On Monday, Rep. Charles Boustany (R-LA) introduced a bill “that could block implementation” the health law’s long term care benefits program,” known as the CLASS Act. Boustany’s bill would require the government to shut down the long-term care insurance program “if government actuaries said the program was unsound.” It’s a radical solution to a very real concern that could probably be addressed with some smaller tweaks to the current law.

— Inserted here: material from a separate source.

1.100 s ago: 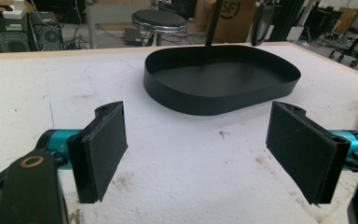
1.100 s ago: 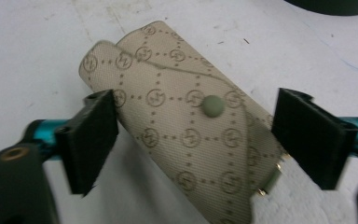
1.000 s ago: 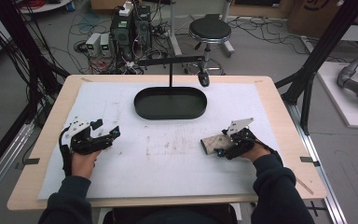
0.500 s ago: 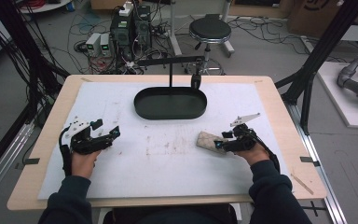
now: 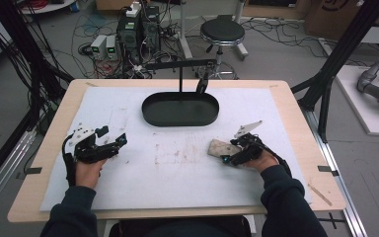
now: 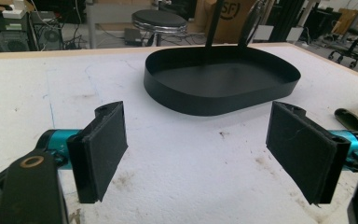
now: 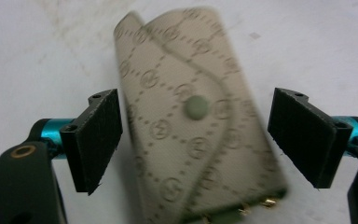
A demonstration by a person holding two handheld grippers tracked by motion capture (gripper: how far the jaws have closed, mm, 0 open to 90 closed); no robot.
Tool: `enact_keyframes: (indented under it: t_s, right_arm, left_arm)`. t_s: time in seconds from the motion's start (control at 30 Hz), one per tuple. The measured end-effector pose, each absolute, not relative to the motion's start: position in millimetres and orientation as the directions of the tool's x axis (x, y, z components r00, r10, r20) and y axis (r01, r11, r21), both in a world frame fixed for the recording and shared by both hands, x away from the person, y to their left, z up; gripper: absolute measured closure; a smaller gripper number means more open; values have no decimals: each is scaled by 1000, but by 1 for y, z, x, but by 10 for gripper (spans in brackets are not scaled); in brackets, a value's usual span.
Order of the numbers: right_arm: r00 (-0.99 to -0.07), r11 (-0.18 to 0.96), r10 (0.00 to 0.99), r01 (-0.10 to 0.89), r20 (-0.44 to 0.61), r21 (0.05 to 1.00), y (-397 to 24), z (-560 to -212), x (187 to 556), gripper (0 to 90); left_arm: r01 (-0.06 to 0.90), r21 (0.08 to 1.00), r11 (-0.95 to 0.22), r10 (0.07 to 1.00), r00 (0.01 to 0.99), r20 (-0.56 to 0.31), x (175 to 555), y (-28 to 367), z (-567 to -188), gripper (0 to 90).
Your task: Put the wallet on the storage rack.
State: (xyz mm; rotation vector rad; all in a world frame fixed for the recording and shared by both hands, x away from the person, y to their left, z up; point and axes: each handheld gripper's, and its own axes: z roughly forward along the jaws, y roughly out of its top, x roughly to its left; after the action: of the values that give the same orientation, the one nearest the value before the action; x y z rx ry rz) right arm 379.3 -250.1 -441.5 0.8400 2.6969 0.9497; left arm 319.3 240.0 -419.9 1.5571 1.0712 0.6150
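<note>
R gripper [image 7: 196, 140] has just spread wide, pads off the soft beige patterned wallet [image 7: 196, 121] w/ round snap. L gripper [image 6: 205, 154] spread wide, holding nothing.

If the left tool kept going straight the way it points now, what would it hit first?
Most likely the black oval tray: it lies ahead of the open left tool, slightly right of centre, with bare white mat between. Depth is hard to judge.
</note>
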Motion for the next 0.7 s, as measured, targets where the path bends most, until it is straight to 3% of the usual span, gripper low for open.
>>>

First, some background. CLASS is a voluntary, government long-term care insurance program that will provide medical and non-medical services like dressing, bathing, and using the bathroom to adults who become severely functionally impaired. Working adults who enroll in the program will be able to receive the benefit — approximately $50 a day — after paying into the program for five years.
Long-term care proponents contend that the current system of financing long-term care is unsustainable. Americans spend more than $200 billion a year on long term care services in nursing homes, at home, or in assisted living facilities. “Medicaid is now the largest single provider of long-term care costs — it spent more than $100 billion last year, over one-third of its budget” and “paid more than 40 percent of the nation’s total long-term care bill.” Families and senior citizens (and Medicare to a lesser extent) pick up the rest of the tab, often spending down to “$2,000 in financial assets” to qualify for Medicaid coverage. By mid-century, the Congressional Budget Office predicts that the nation will have to spend 16% of anticipated federal revenues on Medicaid to fund care for the baby-boom generation.
So the question becomes, how do we fix this system? How do we create a system that can both relieve the burden on families and relieve this burden on government? Republicans argue that the program will be overrun by sick people who desperately need long-term-care benefits, increase costs, and push out healthier enrollees. “Health economists call this an ‘adverse-selection death spiral,’ and it would likely end in program bankruptcy,” the Heritage Foundation’s Brian Riedl noted in yesterday’s Washington Times, predicting that the government would have to consistently bail out the program with taxpayer dollars “to keep premiums low and pay out all benefits.”
But rather than repealing the program, as Boustany suggests, Congress should address some of its shortfalls. I spoke with Howard Gleckman, a resident fellow at the Urban Institute and author of “Caring For Our Parents.” He admitted that the current CLASS Program has its pitfalls and suggested several solutions to keeping it sustainable over the long term:
– Make the program mandatory: If you have a mandatory program, you accomplish two things. The first is you of course eliminate the adverse selection problem, because everyone is in the program, and the other thing is, you are able to push down rates to level where they are pretty easily affordable for most of the population.
– Include CLASS in employer cafeteria plans: The tax deduction is not so important, but including long-term insurance insurance with other benefits raises its profile.
– Provide HHS with more money to market CLASS: The law only allows 3 percent of premiums for all admin costs. That is not enough and, in the run-up to initial sales, there are no premiums.
– Redesign premiums: In CLASS, they are fixed at the age at which you first enroll. Unless all premiums are raised (because the program is deemed insolvent) you always pay the same premium. Instead, they could adjust premiums for inflation. This would allow premiums to start very low (especially for young workers) and rise with their incomes.
As Gleckman noted just yesterday, “Fiscal conservatives such as Capretta and Riedl ought to be looking for ways to improve CLASS, rather than demanding its repeal. The millions of Americans who will need personal assistance, their families, and taxpayers would all be better off for it.” Those principles should outweigh whatever pressure Republicans are receiving from the long-term-care insurance lobby — which sees CLASS as a competitor to their private insurance product. (When in reality it may compliment the existing market place in which private insurers will be able to market supplemental “Medigap”-like coverage to CLASS beneficiaries.)